LAB HOURS: SAT - THU : 9:00 AM to 9:00 PM
FRIDAY : Closed
Lecture - Newborn screening in 2011: benefit and burden
FML seminar: Metabolic Disorders in Infancy and State of the Art in Newborn Screening in Dubai, Dec 10, 2011
Newborn screening in 2011: benefit and burden
Prof. Dr. Peter Freisinger (MD)
Professor of Pediatrics, University of Technology, München, Germany
Director of the Department of Pediatrics, Klinikum Reutlingen
Director of the Metabolic Disease Center, Klinikum Reutlingen
Newborn screening (NS) has first been applied for phenylketonuria in Europe more than 40 years ago and has been extended rapidly to congenital hypothyreoidism, galactosemia and congenital adrenal hypertrophy. It has helped to significantly reduce morbidity and mortality of these inherited disorders. At the beginning of the last decade the introduction of tandem mass spectrometry (TMS) enlarged the spectrum of diseases which can be screened during the first days of life considerably. Mainly organic acidurias, fatty acid oxidation disorders aminoacidopathies and hemoglobinopathies are analyzed. The technical conditions would allow screening for far more than 50 disorders. However, depending on the country only 3 to 27 disorders are screened. This discrepancy is due to the different disease prevalence in different countries (e.g. hemoglopinopathies are very rare in central European countries but frequent in the Middle East). A further explanation is the different ethical approach to the question, which disease should be screened and which not.
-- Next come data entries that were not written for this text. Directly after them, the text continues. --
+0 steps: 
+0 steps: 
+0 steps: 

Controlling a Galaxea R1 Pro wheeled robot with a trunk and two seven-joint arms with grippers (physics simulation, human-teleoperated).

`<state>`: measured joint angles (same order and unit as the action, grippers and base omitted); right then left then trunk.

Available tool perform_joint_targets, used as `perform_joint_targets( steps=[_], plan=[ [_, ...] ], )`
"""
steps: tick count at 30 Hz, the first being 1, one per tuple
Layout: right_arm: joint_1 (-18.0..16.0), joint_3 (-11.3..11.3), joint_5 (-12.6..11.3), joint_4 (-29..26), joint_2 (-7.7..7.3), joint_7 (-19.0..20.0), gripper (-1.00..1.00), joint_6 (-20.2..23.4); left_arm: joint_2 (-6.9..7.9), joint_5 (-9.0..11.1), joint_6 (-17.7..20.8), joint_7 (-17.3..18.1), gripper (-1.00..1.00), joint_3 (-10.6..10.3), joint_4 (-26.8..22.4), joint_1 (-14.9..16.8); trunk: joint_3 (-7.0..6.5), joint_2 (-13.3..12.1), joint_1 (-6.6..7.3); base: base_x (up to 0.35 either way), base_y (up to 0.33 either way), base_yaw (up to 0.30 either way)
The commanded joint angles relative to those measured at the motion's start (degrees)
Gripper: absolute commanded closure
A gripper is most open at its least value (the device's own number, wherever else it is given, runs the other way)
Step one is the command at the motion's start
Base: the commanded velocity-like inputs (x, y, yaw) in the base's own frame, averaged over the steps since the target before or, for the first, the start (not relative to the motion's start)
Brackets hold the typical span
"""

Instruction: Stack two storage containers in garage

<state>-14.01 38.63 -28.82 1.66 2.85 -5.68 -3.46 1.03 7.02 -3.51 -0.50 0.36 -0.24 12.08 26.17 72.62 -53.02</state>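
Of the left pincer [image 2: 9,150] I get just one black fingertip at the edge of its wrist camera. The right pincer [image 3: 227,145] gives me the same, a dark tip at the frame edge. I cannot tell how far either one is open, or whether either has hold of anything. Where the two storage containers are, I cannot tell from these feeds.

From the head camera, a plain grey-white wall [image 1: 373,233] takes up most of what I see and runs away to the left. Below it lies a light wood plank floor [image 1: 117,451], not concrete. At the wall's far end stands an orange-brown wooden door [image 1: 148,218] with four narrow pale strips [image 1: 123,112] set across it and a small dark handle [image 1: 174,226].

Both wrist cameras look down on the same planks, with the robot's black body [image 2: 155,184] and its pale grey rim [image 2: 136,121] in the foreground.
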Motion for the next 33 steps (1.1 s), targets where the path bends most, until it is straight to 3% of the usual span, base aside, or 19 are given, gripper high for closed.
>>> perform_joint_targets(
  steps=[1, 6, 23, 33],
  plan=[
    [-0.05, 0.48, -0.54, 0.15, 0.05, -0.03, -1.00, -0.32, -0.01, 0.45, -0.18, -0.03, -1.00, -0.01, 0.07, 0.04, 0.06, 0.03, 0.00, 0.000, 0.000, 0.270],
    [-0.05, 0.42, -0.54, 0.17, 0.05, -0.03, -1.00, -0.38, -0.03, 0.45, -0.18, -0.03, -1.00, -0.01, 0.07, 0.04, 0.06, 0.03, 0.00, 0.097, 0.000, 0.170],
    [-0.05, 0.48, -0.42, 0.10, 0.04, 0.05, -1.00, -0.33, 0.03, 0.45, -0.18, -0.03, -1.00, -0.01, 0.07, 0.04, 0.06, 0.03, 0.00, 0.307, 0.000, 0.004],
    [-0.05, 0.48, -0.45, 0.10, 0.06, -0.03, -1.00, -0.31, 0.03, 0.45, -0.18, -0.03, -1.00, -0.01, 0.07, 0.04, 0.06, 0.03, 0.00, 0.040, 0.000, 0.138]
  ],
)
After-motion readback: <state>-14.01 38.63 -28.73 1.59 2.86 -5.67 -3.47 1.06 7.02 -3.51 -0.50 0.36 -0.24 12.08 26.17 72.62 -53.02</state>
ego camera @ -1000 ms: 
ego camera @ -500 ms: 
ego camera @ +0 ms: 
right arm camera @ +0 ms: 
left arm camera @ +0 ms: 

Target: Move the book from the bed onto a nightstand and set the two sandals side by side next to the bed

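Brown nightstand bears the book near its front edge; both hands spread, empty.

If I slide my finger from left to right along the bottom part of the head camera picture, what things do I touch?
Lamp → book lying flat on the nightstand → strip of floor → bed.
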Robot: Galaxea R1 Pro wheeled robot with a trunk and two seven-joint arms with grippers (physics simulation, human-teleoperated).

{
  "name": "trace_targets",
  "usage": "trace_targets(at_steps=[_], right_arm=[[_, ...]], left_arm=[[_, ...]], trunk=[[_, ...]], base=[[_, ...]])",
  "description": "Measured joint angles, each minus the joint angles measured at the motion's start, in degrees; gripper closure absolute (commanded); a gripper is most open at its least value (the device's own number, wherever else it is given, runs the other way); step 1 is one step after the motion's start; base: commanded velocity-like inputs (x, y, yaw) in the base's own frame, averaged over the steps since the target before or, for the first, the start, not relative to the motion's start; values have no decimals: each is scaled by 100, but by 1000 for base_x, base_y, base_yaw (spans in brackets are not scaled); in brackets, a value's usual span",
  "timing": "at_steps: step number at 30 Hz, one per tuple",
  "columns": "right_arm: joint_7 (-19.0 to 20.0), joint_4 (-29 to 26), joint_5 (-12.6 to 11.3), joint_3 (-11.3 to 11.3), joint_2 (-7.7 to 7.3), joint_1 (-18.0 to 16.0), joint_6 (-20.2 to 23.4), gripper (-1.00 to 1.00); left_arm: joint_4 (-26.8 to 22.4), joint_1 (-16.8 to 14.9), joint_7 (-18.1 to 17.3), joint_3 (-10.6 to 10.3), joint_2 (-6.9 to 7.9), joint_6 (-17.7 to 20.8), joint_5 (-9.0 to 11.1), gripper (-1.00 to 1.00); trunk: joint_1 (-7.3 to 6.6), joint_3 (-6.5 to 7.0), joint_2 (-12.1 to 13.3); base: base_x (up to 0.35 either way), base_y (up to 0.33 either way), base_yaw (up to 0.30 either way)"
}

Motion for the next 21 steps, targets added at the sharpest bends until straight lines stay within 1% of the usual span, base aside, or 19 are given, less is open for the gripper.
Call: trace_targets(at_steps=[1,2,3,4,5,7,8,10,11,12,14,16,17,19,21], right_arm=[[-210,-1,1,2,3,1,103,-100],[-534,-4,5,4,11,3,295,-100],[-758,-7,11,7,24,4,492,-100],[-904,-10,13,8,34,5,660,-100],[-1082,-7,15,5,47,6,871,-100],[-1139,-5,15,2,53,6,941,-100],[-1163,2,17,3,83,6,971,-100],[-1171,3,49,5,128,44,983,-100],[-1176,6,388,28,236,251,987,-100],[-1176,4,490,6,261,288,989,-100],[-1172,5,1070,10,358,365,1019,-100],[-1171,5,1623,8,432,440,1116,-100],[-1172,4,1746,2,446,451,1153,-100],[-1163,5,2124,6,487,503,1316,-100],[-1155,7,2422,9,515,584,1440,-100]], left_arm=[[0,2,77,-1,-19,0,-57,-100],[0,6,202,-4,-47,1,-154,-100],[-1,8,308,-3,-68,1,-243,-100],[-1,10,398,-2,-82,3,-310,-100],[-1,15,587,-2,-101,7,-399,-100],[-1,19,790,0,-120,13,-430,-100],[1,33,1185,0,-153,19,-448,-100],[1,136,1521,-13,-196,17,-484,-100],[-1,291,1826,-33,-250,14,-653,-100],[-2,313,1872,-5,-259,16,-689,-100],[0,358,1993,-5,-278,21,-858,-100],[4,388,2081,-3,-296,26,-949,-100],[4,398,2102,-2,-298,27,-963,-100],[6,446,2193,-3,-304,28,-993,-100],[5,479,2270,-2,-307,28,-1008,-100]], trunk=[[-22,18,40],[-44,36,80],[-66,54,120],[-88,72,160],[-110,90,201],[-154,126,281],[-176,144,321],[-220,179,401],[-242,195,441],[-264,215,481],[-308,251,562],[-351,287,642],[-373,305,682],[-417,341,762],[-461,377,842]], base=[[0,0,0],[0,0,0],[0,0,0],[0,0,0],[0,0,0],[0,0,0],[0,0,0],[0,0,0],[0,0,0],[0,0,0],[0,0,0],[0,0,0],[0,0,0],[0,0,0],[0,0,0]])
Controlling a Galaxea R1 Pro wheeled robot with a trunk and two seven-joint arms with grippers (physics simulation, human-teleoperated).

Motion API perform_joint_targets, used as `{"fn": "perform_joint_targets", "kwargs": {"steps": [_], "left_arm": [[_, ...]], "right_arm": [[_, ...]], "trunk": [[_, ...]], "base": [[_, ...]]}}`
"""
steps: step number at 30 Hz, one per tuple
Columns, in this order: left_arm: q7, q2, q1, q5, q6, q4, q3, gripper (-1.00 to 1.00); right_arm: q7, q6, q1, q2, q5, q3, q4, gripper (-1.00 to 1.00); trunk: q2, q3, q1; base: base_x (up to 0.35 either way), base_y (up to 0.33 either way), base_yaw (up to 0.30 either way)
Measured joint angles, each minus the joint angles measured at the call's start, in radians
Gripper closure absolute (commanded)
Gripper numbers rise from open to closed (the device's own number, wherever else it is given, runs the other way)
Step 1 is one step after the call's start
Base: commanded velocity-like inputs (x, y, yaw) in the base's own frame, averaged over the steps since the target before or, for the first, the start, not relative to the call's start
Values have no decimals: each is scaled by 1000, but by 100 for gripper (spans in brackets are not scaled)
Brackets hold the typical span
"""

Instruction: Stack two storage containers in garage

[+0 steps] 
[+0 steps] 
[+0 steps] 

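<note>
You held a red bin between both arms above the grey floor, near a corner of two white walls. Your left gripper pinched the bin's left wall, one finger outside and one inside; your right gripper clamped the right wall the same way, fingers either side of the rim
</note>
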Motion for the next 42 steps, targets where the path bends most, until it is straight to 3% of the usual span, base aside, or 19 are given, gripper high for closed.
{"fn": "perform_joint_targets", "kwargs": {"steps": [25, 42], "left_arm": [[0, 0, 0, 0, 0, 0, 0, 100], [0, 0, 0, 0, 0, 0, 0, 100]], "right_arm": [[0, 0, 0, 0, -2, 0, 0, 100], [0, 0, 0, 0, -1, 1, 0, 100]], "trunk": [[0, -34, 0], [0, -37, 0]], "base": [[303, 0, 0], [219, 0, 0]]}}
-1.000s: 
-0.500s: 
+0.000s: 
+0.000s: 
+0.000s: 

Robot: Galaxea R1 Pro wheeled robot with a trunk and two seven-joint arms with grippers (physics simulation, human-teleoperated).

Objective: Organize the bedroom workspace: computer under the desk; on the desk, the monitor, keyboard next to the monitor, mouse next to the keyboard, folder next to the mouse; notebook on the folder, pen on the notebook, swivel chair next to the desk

In NS only diseases, which can be cured or at least in which treatment improves the quality of life considerably, should be diagnosed. Unfortunately this aspect is not always considered in commercially available screening programs. Further, it is very important that the medical follow up of a patient detected by NS is warranted. Most of the disorders detected by NS are complex inherited metabolic disorders, which need special diet and medical treatment. This should be offered by specialized centers.
New technical developments will allow extending the spectrum of diseases in NS. Mainly storage disorders (e.g. Pompe disease, Fabry disease) are in the focus of research. In these disorders enzyme replacement therapy or cell therapy (stem cell or bone marrow transplantation) will provide new therapeutic possibilities.